Paulão, o mútiplo, não é puramente metáfora. Em torno de si gravitam criação e talentos. Pedro Vaz, Danilo, Karina Telles, Deo Lopes, Renato Braz,Luma Ayub, Grazi Nervegna, Socorro Lira, Katya Teixeira,Vitor Batista, Consuelo de Paula, Sabah Moraes e Ney Couteiro, Jean Garfunkel, entre tantos frequentadores habituais ou eventuais.

 

“Ismália Interpretada” é uma referência àquele que provavelmente deva ser o mais conhecido poema do mineiro Alphonsus de Guimaraens, poeta que traduziu como poucos no mundo a tragédia incoercível da perda amorosa – sua noiva, Constança, filha de seu primo escritor Bernardo Guimarães, morreu aos 17 e esse triste acontecimento marcaria para sempre sua vida e obra com irreprimível pessimismo e tristeza, repleta de misticismo religioso.
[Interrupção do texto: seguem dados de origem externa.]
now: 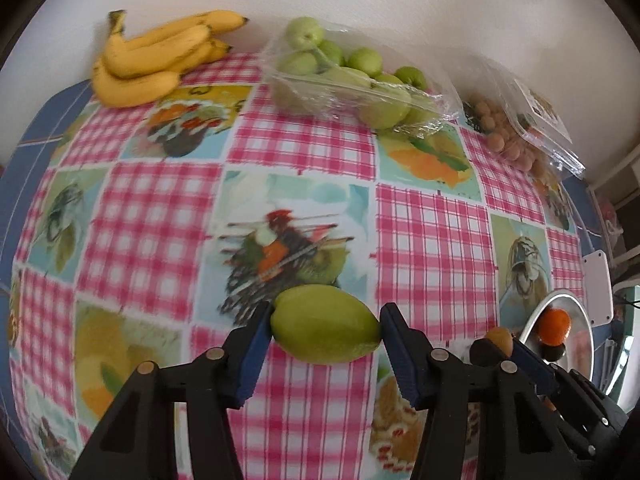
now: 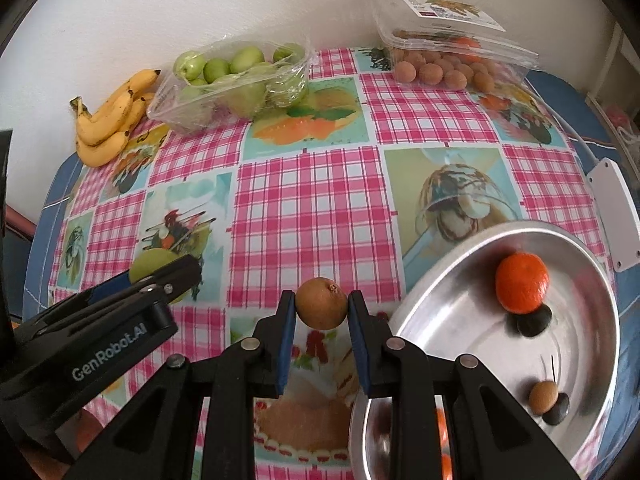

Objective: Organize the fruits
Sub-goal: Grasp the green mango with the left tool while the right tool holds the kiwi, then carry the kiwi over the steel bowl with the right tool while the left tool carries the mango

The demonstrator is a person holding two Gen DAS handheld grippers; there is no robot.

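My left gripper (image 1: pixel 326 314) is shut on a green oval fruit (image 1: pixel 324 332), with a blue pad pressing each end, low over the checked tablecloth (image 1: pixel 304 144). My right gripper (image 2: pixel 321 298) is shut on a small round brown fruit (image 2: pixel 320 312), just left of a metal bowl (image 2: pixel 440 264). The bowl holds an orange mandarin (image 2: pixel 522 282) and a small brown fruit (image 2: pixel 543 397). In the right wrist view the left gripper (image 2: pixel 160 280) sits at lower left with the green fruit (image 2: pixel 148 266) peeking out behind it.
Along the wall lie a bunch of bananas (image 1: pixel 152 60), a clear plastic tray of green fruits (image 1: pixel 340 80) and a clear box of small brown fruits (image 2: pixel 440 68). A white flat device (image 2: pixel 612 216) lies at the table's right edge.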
Fez parte do importante grupo dos poetas simbolistas (Augusto dos Anjos, Cruz e Souza, Mallarmé, Verlaine, e outros), marcantes do período entre meados do séc. XIX e inicios do século XX.

“Ismália Interpretada”, trazida à luz deste séc. XXI, parece continuar sua trajetória inicial, apresentando-se enigmaticamente para nós, seres humanos que habitamos esse não menos enigmático séc. XXI; é como se Ismália, que enlouquecera, não fazendo distinção entre corpo e alma, se nos apresentasse em desafio. Ela avança no tempo, mas não se trata do  tempo linear que segue sua trajetória como uma seta; o tempo de Ismália é uma busca perene pelo tempo eternizado, mesmo em poucos segundos, onde nasceu e morreu o amor, num processo alquímico de emoções que não se perde em si mesmo e desencadeia novas sensações a partir da visão mística que leva ao arrebatamento.

Quem diria! O velho tema do amor palmilhando novos caminhos! Pouco interessa o século – que seja o século XIII, na Provença, sul da França, onde oficialmente nasceu o amor; se nos séculos onde floresceu o Romantismo; se em tempos do Simbolismo entre fins do XIX e inicio do XX ou nesses tempos em voga do século XXI que alguns chamam o tempo da pós-verdade, a densidade dos sentimentos aflora como se o amor acabasse de nascer. 


 

A palavra poética, em qualquer tempo vislumbra o frescor inaudito que aguça a alma humana, oferecendo assim, possibilidades de entendimento dos seres  humanos entre si e consigo mesmos; palavras podem ser doces como mel ou lancinantes como espadas de fogo! O poeta, esse raro e necessário ser  não recua perante o dilaceramento: entre céu e abismo, segue o poeta, compondo  aos jorros ou em gotas, densos ou leves, mas tendo em comum a musicalidade ancestral, nascida antes da palavra.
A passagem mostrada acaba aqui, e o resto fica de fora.